** INSTRUCTIONS TO FOLLOW **
Please set out each line below exactly as it stands, without the images.

• • • •

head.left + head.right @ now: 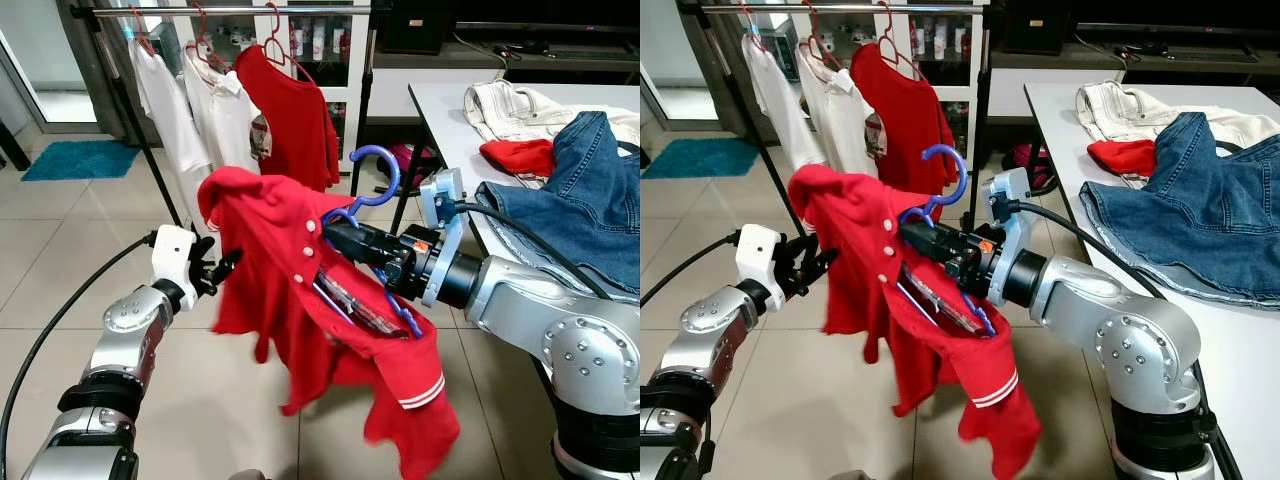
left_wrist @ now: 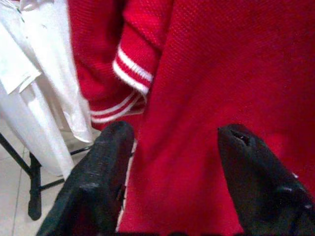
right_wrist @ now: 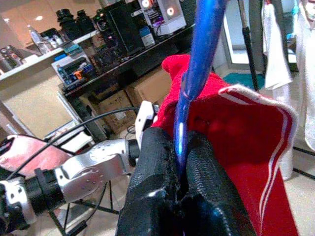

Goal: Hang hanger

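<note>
A blue hanger (image 1: 372, 180) carries a red polo shirt (image 1: 290, 280) with white-striped cuffs, held in the air in front of me. My right gripper (image 1: 335, 238) is shut on the blue hanger (image 3: 197, 73) just below its hook, its fingertips (image 3: 170, 162) pinching the stem. My left gripper (image 1: 222, 266) stands open beside the shirt's left edge, and its two black fingers (image 2: 98, 167) frame the red shirt (image 2: 221, 88) without closing on it. The clothes rail (image 1: 230, 11) runs across the top behind, a little beyond the hook.
On the rail hang two white shirts (image 1: 205, 110) and a red shirt (image 1: 295, 115) on red hangers. A white table (image 1: 440, 110) at the right holds jeans (image 1: 570, 190), a cream garment and a red one. Tiled floor and a blue mat (image 1: 80, 158) lie to the left.
</note>
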Motion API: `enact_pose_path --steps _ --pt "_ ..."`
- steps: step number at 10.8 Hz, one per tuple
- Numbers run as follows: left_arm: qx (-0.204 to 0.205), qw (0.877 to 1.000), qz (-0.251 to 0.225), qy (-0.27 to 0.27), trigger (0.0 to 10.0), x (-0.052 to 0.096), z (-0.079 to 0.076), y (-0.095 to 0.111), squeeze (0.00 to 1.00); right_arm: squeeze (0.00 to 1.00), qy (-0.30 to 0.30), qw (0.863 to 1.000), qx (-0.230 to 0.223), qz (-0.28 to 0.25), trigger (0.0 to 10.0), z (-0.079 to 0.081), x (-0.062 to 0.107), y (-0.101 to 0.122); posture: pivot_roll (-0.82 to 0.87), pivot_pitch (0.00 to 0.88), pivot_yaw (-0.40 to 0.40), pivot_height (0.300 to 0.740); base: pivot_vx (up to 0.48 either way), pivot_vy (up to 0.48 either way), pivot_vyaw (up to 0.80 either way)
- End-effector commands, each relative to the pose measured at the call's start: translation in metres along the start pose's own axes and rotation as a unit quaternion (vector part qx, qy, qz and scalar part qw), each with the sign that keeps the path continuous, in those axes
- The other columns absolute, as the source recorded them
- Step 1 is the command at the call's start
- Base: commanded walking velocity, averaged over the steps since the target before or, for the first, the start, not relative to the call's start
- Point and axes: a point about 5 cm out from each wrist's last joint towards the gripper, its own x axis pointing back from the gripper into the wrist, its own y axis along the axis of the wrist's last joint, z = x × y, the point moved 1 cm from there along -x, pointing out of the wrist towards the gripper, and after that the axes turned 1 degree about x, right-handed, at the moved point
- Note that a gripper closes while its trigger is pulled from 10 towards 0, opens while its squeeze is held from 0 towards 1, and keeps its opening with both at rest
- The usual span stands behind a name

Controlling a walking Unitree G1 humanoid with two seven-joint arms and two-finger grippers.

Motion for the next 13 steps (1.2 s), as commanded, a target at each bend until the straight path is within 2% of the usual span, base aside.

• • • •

** THE COMPLETED TASK **
head.left + head.right @ now: 
left_wrist @ now: 
right_wrist @ now: 

Goal: Hang hanger

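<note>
A blue hanger (image 1: 372, 180) carries a red polo shirt (image 1: 290, 280) with white-striped cuffs, held in the air in front of me. My right gripper (image 1: 335, 238) is shut on the blue hanger (image 3: 197, 73) just below its hook, its fingertips (image 3: 170, 162) pinching the stem. My left gripper (image 1: 222, 266) stands open beside the shirt's left edge, and its two black fingers (image 2: 98, 167) frame the red shirt (image 2: 221, 88) without closing on it. The clothes rail (image 1: 230, 11) runs across the top behind, a little beyond the hook.
On the rail hang two white shirts (image 1: 205, 110) and a red shirt (image 1: 295, 115) on red hangers. A white table (image 1: 440, 110) at the right holds jeans (image 1: 570, 190), a cream garment and a red one. Tiled floor and a blue mat (image 1: 80, 158) lie to the left.
</note>
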Motion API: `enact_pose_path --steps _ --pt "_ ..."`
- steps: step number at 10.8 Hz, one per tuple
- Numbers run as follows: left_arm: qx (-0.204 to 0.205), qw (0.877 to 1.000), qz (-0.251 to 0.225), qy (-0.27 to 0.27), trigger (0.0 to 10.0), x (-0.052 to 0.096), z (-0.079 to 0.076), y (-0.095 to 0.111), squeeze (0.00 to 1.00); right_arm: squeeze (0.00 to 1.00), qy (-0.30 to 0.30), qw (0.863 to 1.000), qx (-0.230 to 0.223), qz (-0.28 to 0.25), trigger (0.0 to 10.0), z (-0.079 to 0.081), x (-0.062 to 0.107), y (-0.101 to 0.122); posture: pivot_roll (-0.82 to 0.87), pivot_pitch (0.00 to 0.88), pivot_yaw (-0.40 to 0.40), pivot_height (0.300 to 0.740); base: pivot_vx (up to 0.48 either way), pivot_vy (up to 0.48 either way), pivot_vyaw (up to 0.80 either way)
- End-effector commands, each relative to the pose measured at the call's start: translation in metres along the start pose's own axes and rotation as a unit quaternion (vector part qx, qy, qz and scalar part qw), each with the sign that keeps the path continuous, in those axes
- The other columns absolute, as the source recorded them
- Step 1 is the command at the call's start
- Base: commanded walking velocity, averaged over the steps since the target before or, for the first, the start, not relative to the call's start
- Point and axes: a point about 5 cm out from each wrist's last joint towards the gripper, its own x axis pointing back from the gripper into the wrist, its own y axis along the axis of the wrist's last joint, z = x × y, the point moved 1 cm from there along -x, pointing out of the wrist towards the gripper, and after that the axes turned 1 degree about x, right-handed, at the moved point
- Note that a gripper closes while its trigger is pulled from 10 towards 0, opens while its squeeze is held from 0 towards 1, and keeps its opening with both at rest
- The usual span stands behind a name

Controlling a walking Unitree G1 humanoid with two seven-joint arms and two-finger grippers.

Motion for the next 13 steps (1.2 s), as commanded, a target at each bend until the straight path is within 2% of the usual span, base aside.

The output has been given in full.